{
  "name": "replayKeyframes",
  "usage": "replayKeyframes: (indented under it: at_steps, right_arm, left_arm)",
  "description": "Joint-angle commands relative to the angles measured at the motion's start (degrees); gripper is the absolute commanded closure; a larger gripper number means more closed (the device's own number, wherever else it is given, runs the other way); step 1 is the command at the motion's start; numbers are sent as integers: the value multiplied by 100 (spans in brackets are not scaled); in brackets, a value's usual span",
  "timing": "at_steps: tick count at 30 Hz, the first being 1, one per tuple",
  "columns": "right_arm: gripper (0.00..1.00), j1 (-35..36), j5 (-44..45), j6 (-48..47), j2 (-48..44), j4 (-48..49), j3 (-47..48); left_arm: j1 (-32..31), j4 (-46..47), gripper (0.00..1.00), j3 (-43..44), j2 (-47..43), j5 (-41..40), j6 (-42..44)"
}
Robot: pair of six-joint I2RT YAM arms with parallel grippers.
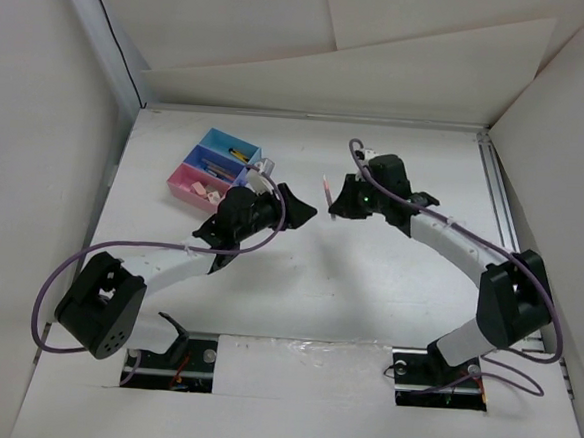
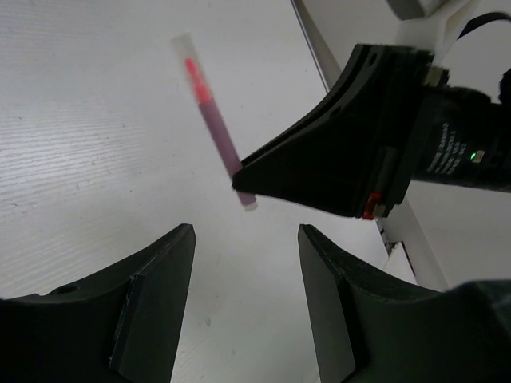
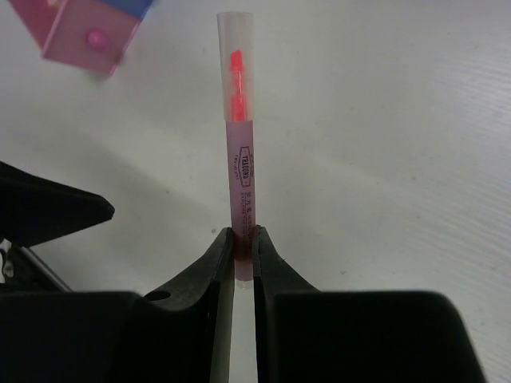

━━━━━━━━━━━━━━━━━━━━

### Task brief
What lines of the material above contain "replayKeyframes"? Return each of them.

### Task output
  "name": "replayKeyframes",
  "usage": "replayKeyframes: (indented under it: at_steps, right_arm, left_arm)",

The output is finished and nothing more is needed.